WHAT THIS TASK INVOLVES:
Your result should be every line of the records below that contains the word "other".

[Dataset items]
━━━━━━━━
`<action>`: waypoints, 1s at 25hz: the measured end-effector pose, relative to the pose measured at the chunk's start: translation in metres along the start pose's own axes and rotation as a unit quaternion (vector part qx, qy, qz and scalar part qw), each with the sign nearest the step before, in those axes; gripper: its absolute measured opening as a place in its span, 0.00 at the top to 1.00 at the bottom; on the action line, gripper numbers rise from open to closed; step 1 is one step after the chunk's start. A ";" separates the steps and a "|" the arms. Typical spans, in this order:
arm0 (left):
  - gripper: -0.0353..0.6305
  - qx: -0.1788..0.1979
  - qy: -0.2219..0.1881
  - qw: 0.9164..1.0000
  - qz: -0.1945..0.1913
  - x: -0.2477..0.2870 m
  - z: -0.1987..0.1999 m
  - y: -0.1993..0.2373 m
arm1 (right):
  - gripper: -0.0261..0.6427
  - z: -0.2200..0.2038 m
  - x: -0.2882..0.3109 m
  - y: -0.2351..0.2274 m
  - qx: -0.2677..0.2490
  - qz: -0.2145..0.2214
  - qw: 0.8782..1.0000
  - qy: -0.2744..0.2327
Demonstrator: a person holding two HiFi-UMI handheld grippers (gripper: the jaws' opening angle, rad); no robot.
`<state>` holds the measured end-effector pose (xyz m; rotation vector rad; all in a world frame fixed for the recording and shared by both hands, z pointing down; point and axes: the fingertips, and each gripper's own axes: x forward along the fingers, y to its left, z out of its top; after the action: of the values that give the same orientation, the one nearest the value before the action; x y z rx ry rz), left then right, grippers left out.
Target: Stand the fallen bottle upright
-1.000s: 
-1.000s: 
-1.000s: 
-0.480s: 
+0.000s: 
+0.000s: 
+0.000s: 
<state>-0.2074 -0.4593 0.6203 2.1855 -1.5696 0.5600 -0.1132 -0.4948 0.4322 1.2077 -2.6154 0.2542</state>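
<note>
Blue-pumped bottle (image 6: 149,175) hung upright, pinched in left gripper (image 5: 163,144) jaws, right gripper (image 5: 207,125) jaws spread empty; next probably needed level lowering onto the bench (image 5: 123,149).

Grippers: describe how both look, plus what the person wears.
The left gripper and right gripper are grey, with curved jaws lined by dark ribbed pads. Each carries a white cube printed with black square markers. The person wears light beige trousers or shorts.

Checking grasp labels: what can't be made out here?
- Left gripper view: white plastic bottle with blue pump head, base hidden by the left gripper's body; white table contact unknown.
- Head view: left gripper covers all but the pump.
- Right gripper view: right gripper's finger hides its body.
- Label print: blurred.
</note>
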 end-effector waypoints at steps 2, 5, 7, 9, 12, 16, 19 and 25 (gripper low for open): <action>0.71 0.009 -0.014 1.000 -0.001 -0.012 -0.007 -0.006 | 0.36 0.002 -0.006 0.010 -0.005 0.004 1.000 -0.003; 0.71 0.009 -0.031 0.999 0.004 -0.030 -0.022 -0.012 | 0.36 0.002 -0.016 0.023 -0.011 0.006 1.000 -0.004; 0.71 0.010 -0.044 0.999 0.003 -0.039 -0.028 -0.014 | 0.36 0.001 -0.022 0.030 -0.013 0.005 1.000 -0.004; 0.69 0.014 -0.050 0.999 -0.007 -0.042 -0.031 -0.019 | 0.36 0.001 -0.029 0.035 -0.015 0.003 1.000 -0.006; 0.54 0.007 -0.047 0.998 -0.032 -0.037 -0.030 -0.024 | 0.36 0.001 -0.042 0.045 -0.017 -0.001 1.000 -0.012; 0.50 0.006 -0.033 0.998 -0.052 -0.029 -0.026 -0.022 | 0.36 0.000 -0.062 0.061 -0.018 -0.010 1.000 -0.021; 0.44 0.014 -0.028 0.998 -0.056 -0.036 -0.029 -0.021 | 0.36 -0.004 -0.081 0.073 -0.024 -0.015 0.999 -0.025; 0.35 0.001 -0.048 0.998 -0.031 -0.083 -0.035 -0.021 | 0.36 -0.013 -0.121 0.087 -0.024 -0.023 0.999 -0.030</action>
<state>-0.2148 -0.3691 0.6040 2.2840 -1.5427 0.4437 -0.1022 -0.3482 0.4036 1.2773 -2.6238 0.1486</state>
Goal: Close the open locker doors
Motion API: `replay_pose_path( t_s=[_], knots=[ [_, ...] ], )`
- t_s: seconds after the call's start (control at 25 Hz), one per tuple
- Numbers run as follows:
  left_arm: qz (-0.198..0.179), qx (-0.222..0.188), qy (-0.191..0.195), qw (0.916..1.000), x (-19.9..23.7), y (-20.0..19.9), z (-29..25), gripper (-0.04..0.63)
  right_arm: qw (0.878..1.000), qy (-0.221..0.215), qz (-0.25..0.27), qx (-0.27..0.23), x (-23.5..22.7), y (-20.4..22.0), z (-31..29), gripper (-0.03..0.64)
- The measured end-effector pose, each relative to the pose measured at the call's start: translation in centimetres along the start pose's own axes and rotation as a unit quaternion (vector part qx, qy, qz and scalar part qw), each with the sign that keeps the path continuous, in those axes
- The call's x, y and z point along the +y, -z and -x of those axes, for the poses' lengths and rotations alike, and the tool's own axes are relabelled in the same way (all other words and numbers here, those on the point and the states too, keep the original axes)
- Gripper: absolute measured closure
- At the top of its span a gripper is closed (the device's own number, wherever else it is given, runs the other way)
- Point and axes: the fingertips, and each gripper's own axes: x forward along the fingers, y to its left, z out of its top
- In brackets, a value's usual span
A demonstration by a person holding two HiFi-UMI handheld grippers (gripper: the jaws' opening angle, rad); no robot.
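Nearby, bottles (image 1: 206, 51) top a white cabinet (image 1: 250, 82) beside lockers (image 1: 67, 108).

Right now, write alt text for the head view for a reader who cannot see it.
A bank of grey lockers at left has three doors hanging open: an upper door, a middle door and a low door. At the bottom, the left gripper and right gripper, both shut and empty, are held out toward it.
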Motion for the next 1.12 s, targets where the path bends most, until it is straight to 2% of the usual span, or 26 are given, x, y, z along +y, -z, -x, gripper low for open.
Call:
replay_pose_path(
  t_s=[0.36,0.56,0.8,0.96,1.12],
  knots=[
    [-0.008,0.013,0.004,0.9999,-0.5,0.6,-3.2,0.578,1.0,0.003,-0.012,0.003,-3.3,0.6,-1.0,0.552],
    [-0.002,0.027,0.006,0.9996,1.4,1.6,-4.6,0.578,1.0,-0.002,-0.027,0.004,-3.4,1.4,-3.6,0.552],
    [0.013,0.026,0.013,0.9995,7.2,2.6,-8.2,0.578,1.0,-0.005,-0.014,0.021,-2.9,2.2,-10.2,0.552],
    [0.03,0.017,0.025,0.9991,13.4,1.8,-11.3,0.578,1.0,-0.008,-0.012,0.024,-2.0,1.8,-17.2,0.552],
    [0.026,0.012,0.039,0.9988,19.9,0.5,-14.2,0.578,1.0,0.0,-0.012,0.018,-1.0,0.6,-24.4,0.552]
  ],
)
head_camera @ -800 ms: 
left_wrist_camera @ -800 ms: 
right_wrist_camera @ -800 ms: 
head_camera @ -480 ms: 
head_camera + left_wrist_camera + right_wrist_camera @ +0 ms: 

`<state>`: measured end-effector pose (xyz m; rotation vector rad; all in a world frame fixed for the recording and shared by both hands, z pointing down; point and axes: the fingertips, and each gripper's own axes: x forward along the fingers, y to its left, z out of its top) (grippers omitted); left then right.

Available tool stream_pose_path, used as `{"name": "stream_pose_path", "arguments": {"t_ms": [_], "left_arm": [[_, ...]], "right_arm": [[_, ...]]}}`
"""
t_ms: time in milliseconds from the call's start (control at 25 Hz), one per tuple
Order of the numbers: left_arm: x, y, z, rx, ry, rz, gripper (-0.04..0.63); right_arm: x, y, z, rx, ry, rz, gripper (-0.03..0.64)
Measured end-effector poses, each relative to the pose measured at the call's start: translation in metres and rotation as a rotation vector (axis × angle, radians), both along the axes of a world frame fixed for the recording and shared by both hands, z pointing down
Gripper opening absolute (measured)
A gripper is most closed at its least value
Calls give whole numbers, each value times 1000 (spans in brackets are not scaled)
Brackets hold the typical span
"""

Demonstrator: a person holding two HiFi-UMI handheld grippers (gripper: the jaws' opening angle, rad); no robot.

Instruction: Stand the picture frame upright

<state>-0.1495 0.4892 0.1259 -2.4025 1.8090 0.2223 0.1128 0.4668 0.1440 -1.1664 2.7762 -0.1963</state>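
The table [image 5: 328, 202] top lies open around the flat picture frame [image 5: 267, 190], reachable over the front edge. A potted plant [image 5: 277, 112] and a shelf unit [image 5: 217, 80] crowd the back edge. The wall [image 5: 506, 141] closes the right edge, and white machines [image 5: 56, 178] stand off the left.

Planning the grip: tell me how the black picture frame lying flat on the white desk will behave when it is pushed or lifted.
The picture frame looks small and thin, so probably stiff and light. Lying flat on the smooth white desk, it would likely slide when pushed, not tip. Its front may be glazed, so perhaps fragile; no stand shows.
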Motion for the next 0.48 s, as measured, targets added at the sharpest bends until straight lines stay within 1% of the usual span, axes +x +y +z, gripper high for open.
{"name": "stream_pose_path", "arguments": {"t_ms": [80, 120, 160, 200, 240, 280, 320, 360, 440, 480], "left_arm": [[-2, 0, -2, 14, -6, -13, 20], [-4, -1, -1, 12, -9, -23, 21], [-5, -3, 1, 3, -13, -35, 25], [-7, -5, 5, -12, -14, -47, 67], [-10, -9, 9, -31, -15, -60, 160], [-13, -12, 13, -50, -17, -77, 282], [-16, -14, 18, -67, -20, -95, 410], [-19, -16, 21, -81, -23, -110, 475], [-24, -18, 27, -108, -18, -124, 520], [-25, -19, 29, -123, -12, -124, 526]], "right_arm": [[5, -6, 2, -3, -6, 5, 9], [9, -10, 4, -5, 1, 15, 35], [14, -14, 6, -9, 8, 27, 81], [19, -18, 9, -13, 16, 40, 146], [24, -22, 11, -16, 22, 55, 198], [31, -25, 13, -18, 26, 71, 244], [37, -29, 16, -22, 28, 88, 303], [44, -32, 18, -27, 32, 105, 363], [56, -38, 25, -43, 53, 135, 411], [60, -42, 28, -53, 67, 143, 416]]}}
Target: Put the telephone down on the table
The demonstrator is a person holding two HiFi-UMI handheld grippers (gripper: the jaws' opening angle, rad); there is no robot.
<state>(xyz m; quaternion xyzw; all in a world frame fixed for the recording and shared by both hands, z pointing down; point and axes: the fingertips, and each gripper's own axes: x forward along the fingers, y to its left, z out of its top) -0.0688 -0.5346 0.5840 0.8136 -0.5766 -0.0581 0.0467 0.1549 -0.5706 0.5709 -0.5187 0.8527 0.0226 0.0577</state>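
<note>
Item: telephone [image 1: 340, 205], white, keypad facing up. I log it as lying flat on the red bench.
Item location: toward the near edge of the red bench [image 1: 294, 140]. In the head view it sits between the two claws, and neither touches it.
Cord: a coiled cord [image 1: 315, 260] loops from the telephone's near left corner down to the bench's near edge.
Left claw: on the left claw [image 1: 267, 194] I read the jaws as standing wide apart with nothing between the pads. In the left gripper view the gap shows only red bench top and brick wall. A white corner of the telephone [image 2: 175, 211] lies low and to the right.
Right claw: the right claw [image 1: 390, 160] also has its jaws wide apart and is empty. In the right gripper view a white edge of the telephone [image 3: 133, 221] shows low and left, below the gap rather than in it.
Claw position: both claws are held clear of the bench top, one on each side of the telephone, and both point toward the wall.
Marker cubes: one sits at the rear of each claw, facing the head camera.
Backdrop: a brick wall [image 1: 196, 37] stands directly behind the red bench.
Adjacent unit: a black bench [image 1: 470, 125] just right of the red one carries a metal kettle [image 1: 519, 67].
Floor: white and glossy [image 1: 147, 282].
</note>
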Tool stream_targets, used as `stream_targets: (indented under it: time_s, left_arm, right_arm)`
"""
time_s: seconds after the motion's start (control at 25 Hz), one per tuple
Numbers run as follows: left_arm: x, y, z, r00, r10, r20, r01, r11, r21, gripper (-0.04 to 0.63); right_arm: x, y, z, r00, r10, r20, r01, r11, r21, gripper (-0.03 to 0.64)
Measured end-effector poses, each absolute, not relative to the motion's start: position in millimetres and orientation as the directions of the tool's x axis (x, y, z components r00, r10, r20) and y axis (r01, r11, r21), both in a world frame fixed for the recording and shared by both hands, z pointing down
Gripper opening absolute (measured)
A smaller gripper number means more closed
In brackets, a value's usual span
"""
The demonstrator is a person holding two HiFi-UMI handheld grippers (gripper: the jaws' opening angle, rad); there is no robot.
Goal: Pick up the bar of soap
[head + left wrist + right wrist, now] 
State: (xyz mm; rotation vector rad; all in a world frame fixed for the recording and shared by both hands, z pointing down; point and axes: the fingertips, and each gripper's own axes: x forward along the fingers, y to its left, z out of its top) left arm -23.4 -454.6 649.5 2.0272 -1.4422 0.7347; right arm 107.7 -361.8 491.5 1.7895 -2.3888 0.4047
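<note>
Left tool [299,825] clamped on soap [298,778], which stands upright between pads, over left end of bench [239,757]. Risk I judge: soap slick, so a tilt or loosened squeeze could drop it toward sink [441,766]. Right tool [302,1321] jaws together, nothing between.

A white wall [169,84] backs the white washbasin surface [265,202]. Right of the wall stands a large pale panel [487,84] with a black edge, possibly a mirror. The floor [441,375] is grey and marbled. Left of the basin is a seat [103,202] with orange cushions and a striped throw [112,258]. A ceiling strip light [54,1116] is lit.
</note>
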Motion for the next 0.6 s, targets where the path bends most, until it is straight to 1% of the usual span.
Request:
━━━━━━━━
ANSWER SECTION:
- The call's x, y and z point along the +y, -z and -x of those axes, for the poses' lengths and rotations alike, and the tool's own axes are relabelled in the same way (all other words and numbers here, those on the point and the states too, keep the original axes)
- At the top of its span a gripper is closed (the device's own number, wherever else it is given, runs the other way)

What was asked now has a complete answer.